Checkmk
to checkmk.com

1. The basics of file monitoring

With Checkmk you can monitor files for number, size and age, individually or in groups. This function can be used in many different ways, such as monitoring the success of backup strategies for example: Are any of the backups older than X days? Is one of the backups suspiciously large or small? You can also check company-wide file servers to see if users are misusing them as private storage for movies, or keep an eye on classic swap files or volatile files like containers.

The basic procedure is in accordance with the Checkmk standard: A plug-in/configuration is installed in the agent which brings the desired information on files or file groups into the monitoring. There, corresponding rule sets are used to determine which properties lead to which statuses.

The actual filtering, i.e. determining which data actually ends up in the monitoring, takes place in the agent. You can use globbing patterns to recursively include files from entire directories, for example, or only certain file types or even individual files. Using globbing patterns such as /myfiles/*.*, you may end up with enormously large file lists, even though you may only be interested in particularly old or large files.
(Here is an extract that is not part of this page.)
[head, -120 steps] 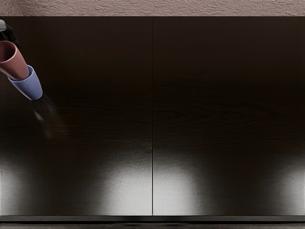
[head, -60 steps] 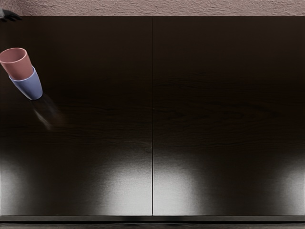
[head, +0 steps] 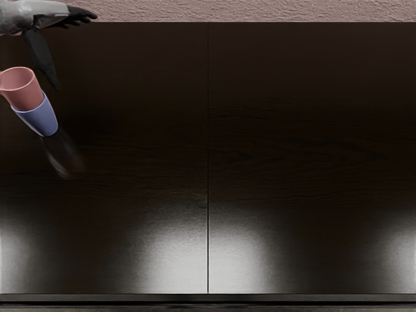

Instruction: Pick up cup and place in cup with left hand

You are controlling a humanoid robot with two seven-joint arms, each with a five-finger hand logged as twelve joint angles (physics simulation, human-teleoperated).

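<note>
In the head view, my left hand (head: 73, 49) reaches in at the top left corner. Its dark fingers are extended to the right, its thumb points down toward the viewer's side, and it holds nothing. Below it, at the left edge, a reddish-pink cup (head: 25, 94) sits with its lower part inside a blue cup (head: 40, 118). The pink cup's open rim faces up and leans a little to the left. The hand appears apart from both cups. My right arm is out of view.
A dark wooden table (head: 208, 162) with a seam down its middle fills most of the picture. Behind its far edge is a rough pinkish surface (head: 247, 10).
The left hand has let go of the pink cup, backed off, and come further into view at the top left. The pink cup's tilt has shifted slightly; the blue cup has stayed put.
</note>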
Due to this fact, there are currently two agent and associated monitoring rule sets: The older fileinfo is already built into the agent and filters only by globbing pattern/path, the newer mk_filestats must be installed separately as a plug-in and filters by other properties.

There are other differences between mk_filestats and fileinfo, which we will explain below. The most important difference, however, is that mk_filestats can only monitor Linux hosts, while fileinfo can also monitor Windows hosts. For Linux hosts, you should usually use the more up-to-date mk_filestats.

2. The differences between mk_filestats and fileinfo

If you want to see the rule sets for the two variants side by side for the sake of clarity, simply type size age in the Setup menu. The rules for individual files and groups are named (largely) identically, but the mk_filestats rules are explicitly identified as such. Both variants of service rules are additionally available as enforced services.

Setup menu with mk_filestats and fileinfo entries.
fileinfo rules are not explicitly marked as such

Differences between the two variants exist at the agent and service levels. To begin with, here are the basic theoretical differences. You will find specific details later in the instructions for the mk_filestats agent plug-in as well as for the agent’s fileinfo.

In the case of the agent, mk_filestats is distinguished by two options that fileinfo lacks: Firstly, mk_filestats offers the additional filtering options already mentioned, namely by file size, number and name, the latter in the form regular expressions. For example, with a /myfiles/* globbing pattern, you could bring only those files into monitoring that are larger than 1 KB and contain backup somewhere in the filename. On the other hand, with mk_filestats, file groups are also specified directly in the plug-in configuration, simply by creating multiple filters, each of which then ends up as its own section in the agent output and which can later be addressed by rules via the section header.

For service monitoring rules, the approaches used by mk_filestats and fileinfo differ more in their details. Both can restrict evaluations to specific time periods, but only fileinfo allows explicit specification of time windows per day directly in the rule. Also exclusively, fileinfo can configure so-called conjunctions for file groups. This associates a set of conditions for each status, so for example: "The status goes to CRIT as soon as the oldest file in the group is exactly 5 hours old and the smallest file is exactly 8 megabytes." In turn, for file groups, mk_filestats provides the option to define outliers: Suppose a file group is supposed to go to CRIT as soon as the group size exceeds 2 gigabytes. However, if the group should not go to CRIT when a certain single file alone exceeds 1 gigabyte (such as a temporary file), you can define this as a special case, overriding the group rule on a case-by-case basis.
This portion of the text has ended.